Whidbey Examiner


County to review current gun law

By JUSTIN BURNETT Whidbey Examiner Staff
February 16, 2013 · Updated 5:37 PM

Following suit with Oak Harbor, Island County has set its sights on doing away with its own decades-old section of code concerning the public possession of firearms in parks.

That was one of a series of proposed revisions to the park’s code reviewed by the commissioners last week.

Most are “housekeeping items,” but a section that bans all but authorized law enforcement personnel from having guns in parks is being tagged for removal strictly for legal reasons.

“The action is meant to align with state law, which says no one can exclude folks from having weapons in parks,” said Commissioner Helen Price Johnson, chairwoman of the board.

The changes were discussed just one day after a widely publicized and controversial meeting in Oak Harbor, in which the City Council agreed to do away with its years-old prohibition.
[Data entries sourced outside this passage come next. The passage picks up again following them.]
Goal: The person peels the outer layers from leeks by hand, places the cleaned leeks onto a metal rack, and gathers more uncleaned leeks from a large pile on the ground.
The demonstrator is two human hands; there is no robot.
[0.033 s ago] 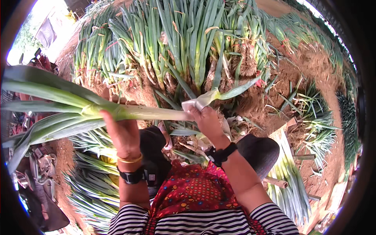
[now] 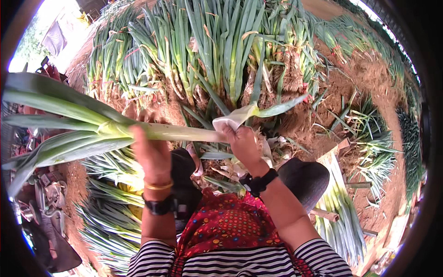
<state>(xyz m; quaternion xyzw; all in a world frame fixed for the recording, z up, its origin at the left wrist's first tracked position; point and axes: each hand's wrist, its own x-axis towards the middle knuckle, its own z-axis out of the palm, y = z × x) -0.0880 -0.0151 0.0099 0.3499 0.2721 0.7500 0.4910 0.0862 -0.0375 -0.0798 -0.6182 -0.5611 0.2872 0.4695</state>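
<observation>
A long, thick green onion [image 2: 184, 133] lies crosswise in front of me, its green leaves fanned out to the left. My left hand [image 2: 153, 157] is round its pale stalk just right of where the leaves part; the thumb is in front, and the fingers behind are blurred. With closed fingers my right hand [image 2: 244, 143] pinches a whitish outer leaf [image 2: 236, 115] at the stalk's white end. That leaf is folded over, and its green tip points away to the right. Whether the fingers also grip the stalk end is hidden.
Bundled green onions [image 2: 221, 51] stand in a wide row ahead on brown soil. More lie to the left [image 2: 110, 217] and to the right, across wooden sticks [image 2: 325, 214]. Leaf scraps [image 2: 226, 171] litter the ground between my knees. Another pile [image 2: 369, 124] sits farther right.
My left hand has slid a little to the right along the stalk, away from the leaves. My right hand has barely moved, and the peeled leaf has shifted slightly left.
</observation>
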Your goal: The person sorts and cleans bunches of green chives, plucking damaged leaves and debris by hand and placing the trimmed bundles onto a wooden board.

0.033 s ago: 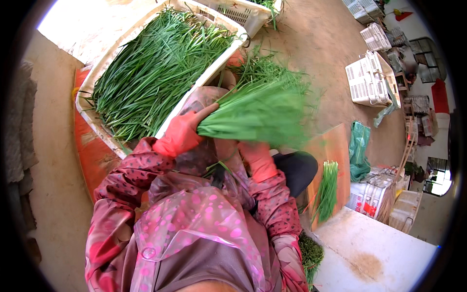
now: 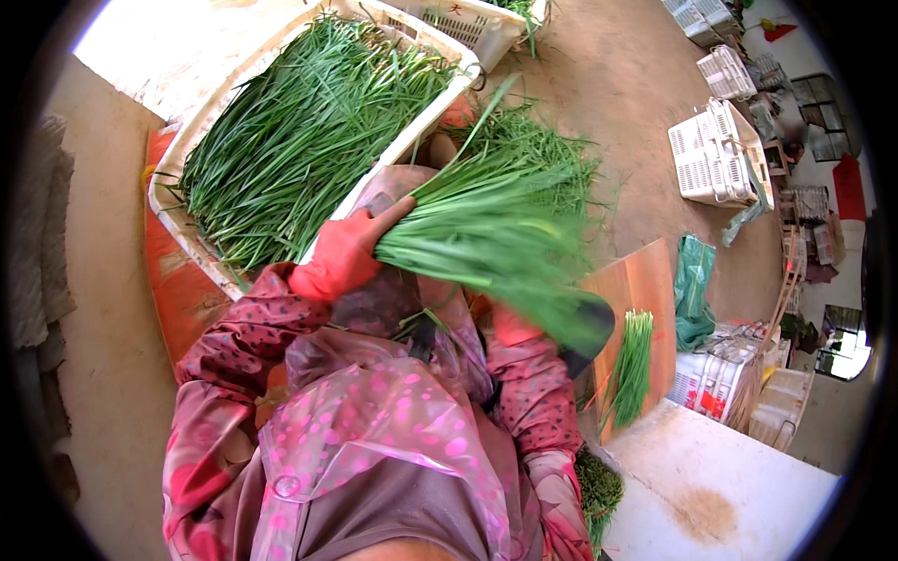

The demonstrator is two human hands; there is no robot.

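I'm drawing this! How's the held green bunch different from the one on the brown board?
The held bunch spreads wide; the board bunch is slim and neat. The left hand grips the held bunch, while the board bunch lies untouched on the brown board. Both are green and long-leaved.

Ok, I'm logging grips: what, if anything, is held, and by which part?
The left hand holds a green leafy bunch by its gathered left end; the right hand is partly hidden, its grip unclear.

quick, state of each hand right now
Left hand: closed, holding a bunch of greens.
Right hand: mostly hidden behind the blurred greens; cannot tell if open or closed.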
The meeting drew the largest crowd seen at a council meeting in years, totaling nearly 180 people.

Many in attendance were armed and protested the code they considered an infringement of their Second Amendment rights.

Although the county’s proposed park rule changes were discussed the day after the brouhaha in Oak Harbor, Price Johnson and other county officials maintain the timing was largely coincidence.

The revisions have been in the works for some time and were discussed by the board more than six months ago.

Action was delayed, however, because other sections of the park’s code needed an overhaul as well.

“We’ve been working on these since last summer,” said Bill Oakes, director of Island County Public Works.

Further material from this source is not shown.